The spy/espionage movie genre seems overdone these days, but every once in a while, there’s a diamond in the rough. The Debt, a new movie about the Mossad, takes the familiar Nazi-hunting theme and packages it into two hours of grip-your-seat suspense.

The story, set in two time eras: the “modern day” late-90s and the mid-60s, is about three honorary Mossad agents that infiltrated East Germany in 1966 to capture Nazi war criminal Vogel and bring him back to Israel to stand trial. Their heroic efforts have followed them for over 30 years, but was it really deserved?

The movie was a roller coaster, a time-traveling one to be more specific. I think the director did a great job switching between the two eras, and I was able to connect the dots and figure out actions and consequences. Things were gradually revealed, or came around full circle, and the approach kept things interesting.

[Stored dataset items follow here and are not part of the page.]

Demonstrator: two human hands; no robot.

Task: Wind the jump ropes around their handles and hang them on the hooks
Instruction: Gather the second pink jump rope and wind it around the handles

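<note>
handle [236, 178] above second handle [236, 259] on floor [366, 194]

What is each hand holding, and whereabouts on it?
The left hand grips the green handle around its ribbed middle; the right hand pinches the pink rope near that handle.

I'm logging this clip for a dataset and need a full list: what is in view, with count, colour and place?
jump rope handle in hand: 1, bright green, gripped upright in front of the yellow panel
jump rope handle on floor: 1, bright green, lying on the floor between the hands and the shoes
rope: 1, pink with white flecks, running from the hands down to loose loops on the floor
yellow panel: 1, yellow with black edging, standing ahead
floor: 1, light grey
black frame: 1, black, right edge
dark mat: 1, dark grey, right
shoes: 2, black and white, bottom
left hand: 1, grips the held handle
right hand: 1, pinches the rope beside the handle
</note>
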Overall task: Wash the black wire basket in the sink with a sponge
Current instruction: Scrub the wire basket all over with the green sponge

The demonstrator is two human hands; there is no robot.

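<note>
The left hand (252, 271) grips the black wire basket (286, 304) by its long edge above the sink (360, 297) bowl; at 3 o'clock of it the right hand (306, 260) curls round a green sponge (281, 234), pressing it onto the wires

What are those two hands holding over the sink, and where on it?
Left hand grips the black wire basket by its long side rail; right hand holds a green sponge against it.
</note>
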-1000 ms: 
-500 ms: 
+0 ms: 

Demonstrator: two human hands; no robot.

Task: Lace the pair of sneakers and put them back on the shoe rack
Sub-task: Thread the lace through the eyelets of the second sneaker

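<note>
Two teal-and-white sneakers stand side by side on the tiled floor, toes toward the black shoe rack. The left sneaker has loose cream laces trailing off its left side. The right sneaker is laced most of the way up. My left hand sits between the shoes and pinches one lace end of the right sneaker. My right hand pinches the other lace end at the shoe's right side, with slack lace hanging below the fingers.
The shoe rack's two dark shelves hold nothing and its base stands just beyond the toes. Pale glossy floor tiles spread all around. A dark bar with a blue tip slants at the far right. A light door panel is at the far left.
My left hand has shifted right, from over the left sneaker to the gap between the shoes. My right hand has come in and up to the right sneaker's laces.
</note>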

The story was delightfully suspenseful, sometimes due to action, but many times due to the psychological toll of hiding secrets and dealing with your worst enemy. The actors and actresses (some pretty big names such as Helen Mirren and Sam Worthington) gave top notch performances. My favorite actor was definitely Jesper Christensen, who played the cunning and manipulative Doctor Vogel.

The Debt does a good job of addressing the question of whether the truth is more important than everything else that matters to you – your family, reputation, country, etc. You feel the dilemma these characters are facing, and you feel just as helpless as they are, unsure of the next steps.

It’s this integration between audience and story that makes this movie so good and so suspenseful. By the end of the film, I felt that I’d just gone through a tropic thunderstorm. Definitely not for the faint of heart, but very enjoyable overall.